The Secretary of State to the Secretary of Agriculture (Benson)1


Dear Mr. Secretary: Your Department has invited comments from this Department regarding your plan to sell feed grains for export at world market prices. This plan, we are told, would provide for a new policy of export subsidies for feed grains and weekly readjustments of the prices at which these grains would be offered for export sale.

The State Department fears that an export program of this type would force world prices down unduly and would have serious harmful effects on the economies of other countries. Weekly readjustments in offering prices and in subsidies, which would be expected and awaited by buyers, would have a depressing effect upon prices and would result in the United States following prices progressively downward. Prices could not rise at any time since the United States would stand ready to sell large quantities at prevailing prices. Except in so far as other governments took steps to withhold supplies from the market, the ultimate effect of this policy would be to force prices down to very low levels.
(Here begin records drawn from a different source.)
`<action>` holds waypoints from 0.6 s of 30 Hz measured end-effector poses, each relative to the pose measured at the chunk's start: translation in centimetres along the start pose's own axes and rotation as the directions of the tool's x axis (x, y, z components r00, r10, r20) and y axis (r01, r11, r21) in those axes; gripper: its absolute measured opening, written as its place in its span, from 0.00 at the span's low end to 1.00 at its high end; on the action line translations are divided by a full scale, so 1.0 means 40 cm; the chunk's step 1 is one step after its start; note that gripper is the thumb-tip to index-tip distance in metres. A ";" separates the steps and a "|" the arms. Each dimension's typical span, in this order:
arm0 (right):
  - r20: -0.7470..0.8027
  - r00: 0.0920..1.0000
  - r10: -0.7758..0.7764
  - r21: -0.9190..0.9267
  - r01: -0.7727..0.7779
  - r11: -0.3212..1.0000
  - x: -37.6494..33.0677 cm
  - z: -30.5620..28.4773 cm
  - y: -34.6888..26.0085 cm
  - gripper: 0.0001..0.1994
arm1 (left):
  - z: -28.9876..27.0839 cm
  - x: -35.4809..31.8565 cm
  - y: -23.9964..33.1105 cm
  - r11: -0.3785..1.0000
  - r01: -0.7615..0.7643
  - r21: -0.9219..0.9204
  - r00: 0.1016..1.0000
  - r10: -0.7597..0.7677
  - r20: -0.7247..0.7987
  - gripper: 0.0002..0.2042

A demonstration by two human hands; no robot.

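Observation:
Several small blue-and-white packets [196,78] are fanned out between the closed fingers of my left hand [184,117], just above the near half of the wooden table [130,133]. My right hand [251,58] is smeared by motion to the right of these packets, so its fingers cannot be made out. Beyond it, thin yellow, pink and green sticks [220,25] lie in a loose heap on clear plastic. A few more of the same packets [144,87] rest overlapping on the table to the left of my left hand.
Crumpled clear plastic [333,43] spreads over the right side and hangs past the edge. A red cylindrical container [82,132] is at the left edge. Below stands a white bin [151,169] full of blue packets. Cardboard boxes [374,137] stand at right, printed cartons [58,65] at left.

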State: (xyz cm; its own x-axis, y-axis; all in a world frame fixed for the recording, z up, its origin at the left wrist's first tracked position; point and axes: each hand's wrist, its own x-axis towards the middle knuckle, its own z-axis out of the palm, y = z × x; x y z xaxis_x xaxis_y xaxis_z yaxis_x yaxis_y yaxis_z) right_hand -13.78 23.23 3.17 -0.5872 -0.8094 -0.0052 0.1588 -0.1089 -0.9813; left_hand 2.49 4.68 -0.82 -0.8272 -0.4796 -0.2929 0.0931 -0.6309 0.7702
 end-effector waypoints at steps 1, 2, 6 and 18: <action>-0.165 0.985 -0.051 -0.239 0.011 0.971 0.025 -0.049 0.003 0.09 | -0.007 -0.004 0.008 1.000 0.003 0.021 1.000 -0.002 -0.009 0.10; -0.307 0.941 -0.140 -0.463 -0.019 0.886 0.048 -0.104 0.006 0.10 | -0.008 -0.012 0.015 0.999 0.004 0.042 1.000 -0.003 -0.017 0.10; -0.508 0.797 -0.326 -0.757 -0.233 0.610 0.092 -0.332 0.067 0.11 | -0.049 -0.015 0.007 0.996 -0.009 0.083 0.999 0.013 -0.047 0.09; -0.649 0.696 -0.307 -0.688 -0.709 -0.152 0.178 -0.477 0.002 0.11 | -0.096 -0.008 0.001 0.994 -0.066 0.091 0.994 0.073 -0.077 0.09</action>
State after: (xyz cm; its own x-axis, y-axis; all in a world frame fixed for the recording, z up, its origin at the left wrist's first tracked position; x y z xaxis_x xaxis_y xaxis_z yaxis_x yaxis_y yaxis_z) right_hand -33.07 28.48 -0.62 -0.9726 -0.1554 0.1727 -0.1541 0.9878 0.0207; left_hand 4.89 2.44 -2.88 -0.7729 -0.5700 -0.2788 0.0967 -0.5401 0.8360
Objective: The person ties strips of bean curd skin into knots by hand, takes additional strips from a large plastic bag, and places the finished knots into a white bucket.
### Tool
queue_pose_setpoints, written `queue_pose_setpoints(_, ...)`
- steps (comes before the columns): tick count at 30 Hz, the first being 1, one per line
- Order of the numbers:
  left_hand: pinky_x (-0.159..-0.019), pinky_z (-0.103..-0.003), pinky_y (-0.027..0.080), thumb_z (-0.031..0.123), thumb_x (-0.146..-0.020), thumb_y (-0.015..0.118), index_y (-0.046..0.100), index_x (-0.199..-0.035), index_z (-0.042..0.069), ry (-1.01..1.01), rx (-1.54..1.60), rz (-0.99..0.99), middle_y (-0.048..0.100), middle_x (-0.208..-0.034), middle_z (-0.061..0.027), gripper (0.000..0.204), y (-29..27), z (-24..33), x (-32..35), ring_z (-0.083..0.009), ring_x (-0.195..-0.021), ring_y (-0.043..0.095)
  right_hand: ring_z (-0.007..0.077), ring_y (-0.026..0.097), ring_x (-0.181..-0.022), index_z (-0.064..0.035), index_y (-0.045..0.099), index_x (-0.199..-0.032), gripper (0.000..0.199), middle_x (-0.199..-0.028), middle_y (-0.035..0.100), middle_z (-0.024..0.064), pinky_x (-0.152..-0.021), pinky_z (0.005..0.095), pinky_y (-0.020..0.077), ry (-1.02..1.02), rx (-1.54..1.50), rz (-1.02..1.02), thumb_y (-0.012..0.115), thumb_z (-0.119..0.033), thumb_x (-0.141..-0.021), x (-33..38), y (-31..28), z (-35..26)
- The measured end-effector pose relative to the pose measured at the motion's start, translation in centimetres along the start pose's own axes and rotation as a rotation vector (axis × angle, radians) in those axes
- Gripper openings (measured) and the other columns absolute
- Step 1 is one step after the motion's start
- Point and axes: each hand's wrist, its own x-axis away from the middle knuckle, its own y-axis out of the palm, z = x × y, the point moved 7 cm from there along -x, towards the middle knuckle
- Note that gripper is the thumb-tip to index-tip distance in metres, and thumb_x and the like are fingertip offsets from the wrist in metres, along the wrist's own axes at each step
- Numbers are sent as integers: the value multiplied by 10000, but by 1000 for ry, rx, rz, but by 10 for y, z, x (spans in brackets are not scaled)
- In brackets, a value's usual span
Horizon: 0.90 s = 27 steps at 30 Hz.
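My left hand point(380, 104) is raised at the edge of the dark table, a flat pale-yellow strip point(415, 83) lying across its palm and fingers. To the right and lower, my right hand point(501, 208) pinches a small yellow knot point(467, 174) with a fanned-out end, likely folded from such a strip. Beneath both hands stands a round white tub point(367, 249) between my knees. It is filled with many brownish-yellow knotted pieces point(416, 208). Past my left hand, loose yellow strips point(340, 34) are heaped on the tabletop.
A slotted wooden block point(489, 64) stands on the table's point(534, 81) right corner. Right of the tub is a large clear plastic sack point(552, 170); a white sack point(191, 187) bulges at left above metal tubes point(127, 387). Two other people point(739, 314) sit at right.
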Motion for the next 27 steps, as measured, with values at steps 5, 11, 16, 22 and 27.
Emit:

I am aware that support prices in the United States resulted in the loss of export markets for a number of our agricultural products. I do not wish to object to the sale of these products at prices below domestic price levels. The point I wish to stress, however, with respect to the feed grain plan is that an announcement of a continuing policy to make periodic readjustments of prices, and without an evaluation of the effects of the initial downward adjustment, would doubtless create a grave and justified concern among other friendly countries.

Furthermore, I believe it is important to bear in mind that the question of disposing abroad of government-owned agricultural surpluses was considered of sufficient consequence to be considered by the National Security Council early in April. In this consideration of the security aspects of disposing of agricultural supplies, you will recall that a general caveat was entered to the effect that disposal operations should be carried on in such a manner that “no material injury is done to the trade of friendly countries”. This in effect reaffirmed Administration policy on this matter, enunciated, for instance, in the communiqué issued after the first meeting of the [Page 198] Joint United States-Canadian Committee on Trade and Economic Affairs. Beyond that, the same concept has been affirmed by the Congress in the safeguards contained in the authority given the Executive in Section 550 of the mutual security legislation.2

Extraordinary care must be taken to minimize the ill effects of our special measures on world prices and the usual marketings of other countries. Damage to the economies of these countries must be avoided when this would be contrary to the security interest of the United States. In analyzing the effects of our actions on the economies of other countries consultation is essential. This takes a certain amount of time, and so I hope the Department of State will be notified well in advance concerning any special disposal measures which your Department is contemplating. In the case of reduced prices on cheese and dried milk which were announced recently, the Department requested advance notification of only four working days in order that it might advise other countries of the proposed export price announcement. This short advance notice was adequate in this case only because discussions with interested governments regarding these products had occurred at an earlier date. Ordinarily, however, a substantially longer period of time than four days is essential if consultation is to be meaningful.

I realize that it is difficult for your Department to devise export programs which are effective and which will not, at the same time, have serious effects on our foreign relations. Members of the Department of State will be glad to discuss promptly with representatives of your Department the feed grains problem which I have mentioned and any other special disposal measures which your Department may devise, in an effort to reach an agreed solution of these important problems.

I am sending copies of this letter to Mr. Francis and Dr. Hauge.3

Sincerely yours,

John Foster Dulles
  1. Drafted by Linville and Turnage; cleared by Evans.
  2. Section 550 of the Mutual Security Act of 1953 (Public Law 116), enacted July 16, 1953, provided that not less than $100 million nor more than $250 million of the funds appropriated under the Act were to be used to finance the purchase of surplus agricultural commodities by friendly countries; for text, see 67 Stat. 1520.
  3. Clarence Francis, Special Counsel to President Eisenhower; Gabriel Hauge, Administrative Assistant to President Eisenhower.